• [Work request]:
Please copy the leading lines of the entries below exactly, concluding with the line in which "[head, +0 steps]" occurs.

• [Material for this task]:

# # # # # # #

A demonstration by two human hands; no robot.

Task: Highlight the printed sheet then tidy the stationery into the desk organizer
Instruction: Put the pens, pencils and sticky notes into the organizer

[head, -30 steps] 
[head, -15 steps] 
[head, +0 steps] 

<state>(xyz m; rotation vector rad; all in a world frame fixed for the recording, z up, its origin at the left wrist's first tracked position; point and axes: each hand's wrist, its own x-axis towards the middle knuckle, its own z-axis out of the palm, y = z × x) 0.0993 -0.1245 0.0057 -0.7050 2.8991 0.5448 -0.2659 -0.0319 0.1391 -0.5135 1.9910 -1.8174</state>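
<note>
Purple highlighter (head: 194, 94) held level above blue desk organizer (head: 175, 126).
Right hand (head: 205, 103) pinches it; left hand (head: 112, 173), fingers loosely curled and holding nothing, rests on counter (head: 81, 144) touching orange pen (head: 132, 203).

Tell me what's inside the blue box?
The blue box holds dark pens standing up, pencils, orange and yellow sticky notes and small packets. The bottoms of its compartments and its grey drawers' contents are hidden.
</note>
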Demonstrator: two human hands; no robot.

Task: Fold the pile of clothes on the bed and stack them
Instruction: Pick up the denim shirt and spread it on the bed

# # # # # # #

• [Finished exercise]:
A demonstration by two human hands; no robot.

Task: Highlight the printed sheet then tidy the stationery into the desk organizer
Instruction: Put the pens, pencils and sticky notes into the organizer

[head, -30 steps] 
[head, -15 steps] 
[head, +0 steps] 

No other output is needed; the exercise is complete.